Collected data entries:
___

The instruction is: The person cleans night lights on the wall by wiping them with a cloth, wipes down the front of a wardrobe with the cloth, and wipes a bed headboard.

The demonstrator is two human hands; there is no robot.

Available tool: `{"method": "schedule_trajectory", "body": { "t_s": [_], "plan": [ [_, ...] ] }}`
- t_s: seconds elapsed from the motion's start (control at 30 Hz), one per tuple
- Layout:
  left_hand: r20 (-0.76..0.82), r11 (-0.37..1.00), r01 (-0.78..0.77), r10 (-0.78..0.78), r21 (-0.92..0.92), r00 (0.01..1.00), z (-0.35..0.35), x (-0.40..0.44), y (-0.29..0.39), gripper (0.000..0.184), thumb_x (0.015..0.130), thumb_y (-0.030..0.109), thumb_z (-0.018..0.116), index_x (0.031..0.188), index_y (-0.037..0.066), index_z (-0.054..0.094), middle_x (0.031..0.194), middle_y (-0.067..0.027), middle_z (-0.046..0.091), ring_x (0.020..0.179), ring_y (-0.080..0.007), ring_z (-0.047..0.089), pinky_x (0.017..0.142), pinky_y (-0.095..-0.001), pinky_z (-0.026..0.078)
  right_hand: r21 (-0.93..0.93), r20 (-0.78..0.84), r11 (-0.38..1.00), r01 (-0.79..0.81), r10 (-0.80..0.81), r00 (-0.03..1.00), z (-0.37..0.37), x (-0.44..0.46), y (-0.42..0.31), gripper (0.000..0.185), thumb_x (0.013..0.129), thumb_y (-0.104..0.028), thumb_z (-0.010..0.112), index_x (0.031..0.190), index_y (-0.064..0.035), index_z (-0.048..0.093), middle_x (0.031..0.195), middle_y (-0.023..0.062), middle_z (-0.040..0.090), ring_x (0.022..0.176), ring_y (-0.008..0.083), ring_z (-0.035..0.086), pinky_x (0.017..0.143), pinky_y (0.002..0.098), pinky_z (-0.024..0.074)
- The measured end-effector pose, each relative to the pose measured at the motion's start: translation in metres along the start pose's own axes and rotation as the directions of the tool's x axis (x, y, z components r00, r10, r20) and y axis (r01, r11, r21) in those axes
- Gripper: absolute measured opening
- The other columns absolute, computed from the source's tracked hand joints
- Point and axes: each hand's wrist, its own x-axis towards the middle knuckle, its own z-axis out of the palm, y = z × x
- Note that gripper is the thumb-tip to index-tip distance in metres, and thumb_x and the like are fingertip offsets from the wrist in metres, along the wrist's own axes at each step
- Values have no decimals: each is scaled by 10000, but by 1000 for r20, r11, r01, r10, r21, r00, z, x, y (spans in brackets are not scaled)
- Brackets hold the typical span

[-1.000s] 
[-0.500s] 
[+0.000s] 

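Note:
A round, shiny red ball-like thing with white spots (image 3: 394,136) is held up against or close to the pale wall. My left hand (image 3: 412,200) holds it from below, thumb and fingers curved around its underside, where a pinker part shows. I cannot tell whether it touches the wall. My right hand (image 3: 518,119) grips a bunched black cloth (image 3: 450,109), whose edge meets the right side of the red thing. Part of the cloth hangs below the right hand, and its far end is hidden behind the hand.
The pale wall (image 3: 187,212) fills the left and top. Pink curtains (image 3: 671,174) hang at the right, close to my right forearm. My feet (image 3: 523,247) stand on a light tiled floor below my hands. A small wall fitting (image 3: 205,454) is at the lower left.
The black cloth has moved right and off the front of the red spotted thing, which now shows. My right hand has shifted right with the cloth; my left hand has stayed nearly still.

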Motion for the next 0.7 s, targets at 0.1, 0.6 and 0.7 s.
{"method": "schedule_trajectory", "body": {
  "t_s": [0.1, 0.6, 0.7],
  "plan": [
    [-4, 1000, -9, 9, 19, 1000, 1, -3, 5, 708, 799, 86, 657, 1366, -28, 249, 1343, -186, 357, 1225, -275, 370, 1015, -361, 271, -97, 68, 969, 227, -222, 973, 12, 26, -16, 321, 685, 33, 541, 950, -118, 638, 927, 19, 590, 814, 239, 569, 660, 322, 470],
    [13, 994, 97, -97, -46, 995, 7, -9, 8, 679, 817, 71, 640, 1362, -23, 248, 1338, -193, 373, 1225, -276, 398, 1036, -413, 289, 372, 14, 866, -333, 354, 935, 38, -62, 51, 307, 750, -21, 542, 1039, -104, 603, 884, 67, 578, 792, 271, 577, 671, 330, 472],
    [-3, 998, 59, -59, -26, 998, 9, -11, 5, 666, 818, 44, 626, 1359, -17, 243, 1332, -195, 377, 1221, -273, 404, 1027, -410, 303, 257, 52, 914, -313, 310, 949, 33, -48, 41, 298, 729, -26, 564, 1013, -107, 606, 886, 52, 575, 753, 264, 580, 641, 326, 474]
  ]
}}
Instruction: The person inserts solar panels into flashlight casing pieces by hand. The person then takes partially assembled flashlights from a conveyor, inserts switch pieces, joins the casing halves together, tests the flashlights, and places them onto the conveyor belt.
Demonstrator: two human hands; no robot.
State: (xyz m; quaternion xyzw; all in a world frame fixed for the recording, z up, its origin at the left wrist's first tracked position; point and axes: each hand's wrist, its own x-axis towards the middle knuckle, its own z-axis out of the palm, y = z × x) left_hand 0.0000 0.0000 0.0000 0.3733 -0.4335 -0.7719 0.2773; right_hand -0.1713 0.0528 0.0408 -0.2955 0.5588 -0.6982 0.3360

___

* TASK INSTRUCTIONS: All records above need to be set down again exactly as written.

* RESULT OF THE EXERCISE:
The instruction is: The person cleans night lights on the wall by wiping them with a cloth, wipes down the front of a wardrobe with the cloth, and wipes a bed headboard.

The demonstrator is two human hands; there is no robot.

Available tool: `{"method": "schedule_trajectory", "body": { "t_s": [_], "plan": [ [_, ...] ] }}`
- t_s: seconds elapsed from the motion's start (control at 30 Hz), one per tuple
- Layout:
  left_hand: r20 (-0.76..0.82), r11 (-0.37..1.00), r01 (-0.78..0.77), r10 (-0.78..0.78), r21 (-0.92..0.92), r00 (0.01..1.00), z (-0.35..0.35), x (-0.40..0.44), y (-0.29..0.39), gripper (0.000..0.184), thumb_x (0.015..0.130), thumb_y (-0.030..0.109), thumb_z (-0.018..0.116), index_x (0.031..0.188), index_y (-0.037..0.066), index_z (-0.054..0.094), middle_x (0.031..0.194), middle_y (-0.067..0.027), middle_z (-0.046..0.091), ring_x (0.020..0.179), ring_y (-0.080..0.007), ring_z (-0.047..0.089), pinky_x (0.017..0.142), pinky_y (-0.095..-0.001), pinky_z (-0.026..0.078)
  right_hand: r21 (-0.93..0.93), r20 (-0.78..0.84), r11 (-0.38..1.00), r01 (-0.79..0.81), r10 (-0.80..0.81), r00 (-0.03..1.00), z (-0.37..0.37), x (-0.44..0.46), y (-0.42..0.31), gripper (0.000..0.185), thumb_x (0.013..0.129), thumb_y (-0.104..0.028), thumb_z (-0.010..0.112), index_x (0.031..0.190), index_y (-0.064..0.035), index_z (-0.048..0.093), middle_x (0.031..0.195), middle_y (-0.023..0.062), middle_z (-0.040..0.090), ring_x (0.022..0.176), ring_y (-0.008..0.083), ring_z (-0.035..0.086), pinky_x (0.017..0.143), pinky_y (0.002..0.098), pinky_z (-0.024..0.074)
- The measured end-effector pose, each relative to the pose measured at the motion's start: translation in metres along the start pose's own axes and rotation as the directions of the tool's x axis (x, y, z components r00, r10, r20) and y axis (r01, r11, r21) in those axes
- Gripper: absolute measured opening
- The other columns absolute, computed from the source's tracked hand joints
- Point and axes: each hand's wrist, its own x-axis towards the middle knuckle, its own z-axis out of the palm, y = z × x
- Note that gripper is the thumb-tip to index-tip distance in metres, and thumb_x and the like are fingertip offsets from the wrist in metres, along the wrist's own axes at each step
- Values have no decimals: each is scaled by 10000, but by 1000 for r20, r11, r01, r10, r21, r00, z, x, y (spans in brackets are not scaled)
- Brackets hold the typical span

[-1.000s] 
[-0.500s] 
[+0.000s] 

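Note:
A round, shiny red ball-like thing with white spots (image 3: 394,136) is held up against or close to the pale wall. My left hand (image 3: 412,200) holds it from below, thumb and fingers curved around its underside, where a pinker part shows. I cannot tell whether it touches the wall. My right hand (image 3: 518,119) grips a bunched black cloth (image 3: 450,109), whose edge meets the right side of the red thing. Part of the cloth hangs below the right hand, and its far end is hidden behind the hand.
The pale wall (image 3: 187,212) fills the left and top. Pink curtains (image 3: 671,174) hang at the right, close to my right forearm. My feet (image 3: 523,247) stand on a light tiled floor below my hands. A small wall fitting (image 3: 205,454) is at the lower left.
The black cloth has moved right and off the front of the red spotted thing, which now shows. My right hand has shifted right with the cloth; my left hand has stayed nearly still.
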
Motion for the next 0.7 s, targets at 0.1, 0.6 and 0.7 s.
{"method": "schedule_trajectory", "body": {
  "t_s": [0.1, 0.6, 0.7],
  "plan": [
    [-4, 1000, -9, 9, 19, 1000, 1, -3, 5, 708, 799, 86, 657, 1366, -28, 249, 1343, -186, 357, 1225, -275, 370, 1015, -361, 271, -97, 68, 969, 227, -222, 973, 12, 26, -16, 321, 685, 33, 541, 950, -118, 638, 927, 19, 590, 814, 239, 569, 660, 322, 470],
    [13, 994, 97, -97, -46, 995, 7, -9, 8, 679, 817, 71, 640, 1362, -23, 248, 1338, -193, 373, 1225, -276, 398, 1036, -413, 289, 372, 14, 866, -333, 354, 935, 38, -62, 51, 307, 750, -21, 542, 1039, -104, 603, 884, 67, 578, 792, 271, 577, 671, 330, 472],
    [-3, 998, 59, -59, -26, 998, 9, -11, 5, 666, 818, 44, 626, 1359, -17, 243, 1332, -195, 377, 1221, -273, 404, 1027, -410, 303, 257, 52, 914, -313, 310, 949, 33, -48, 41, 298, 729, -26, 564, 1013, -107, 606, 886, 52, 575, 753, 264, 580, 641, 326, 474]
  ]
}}
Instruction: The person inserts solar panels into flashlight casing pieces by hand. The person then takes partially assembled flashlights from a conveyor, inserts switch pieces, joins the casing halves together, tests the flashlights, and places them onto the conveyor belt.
Demonstrator: two human hands; no robot.
State: (xyz m; quaternion xyzw; all in a world frame fixed for the recording, z up, its origin at the left wrist's first tracked position; point and axes: each hand's wrist, its own x-axis towards the middle knuckle, its own z-axis out of the palm, y = z × x) left_hand 0.0000 0.0000 0.0000 0.3733 -0.4335 -0.7719 0.2773; right_hand -0.1713 0.0528 0.0408 -0.2955 0.5588 -0.6982 0.3360

The output for this exercise is finished.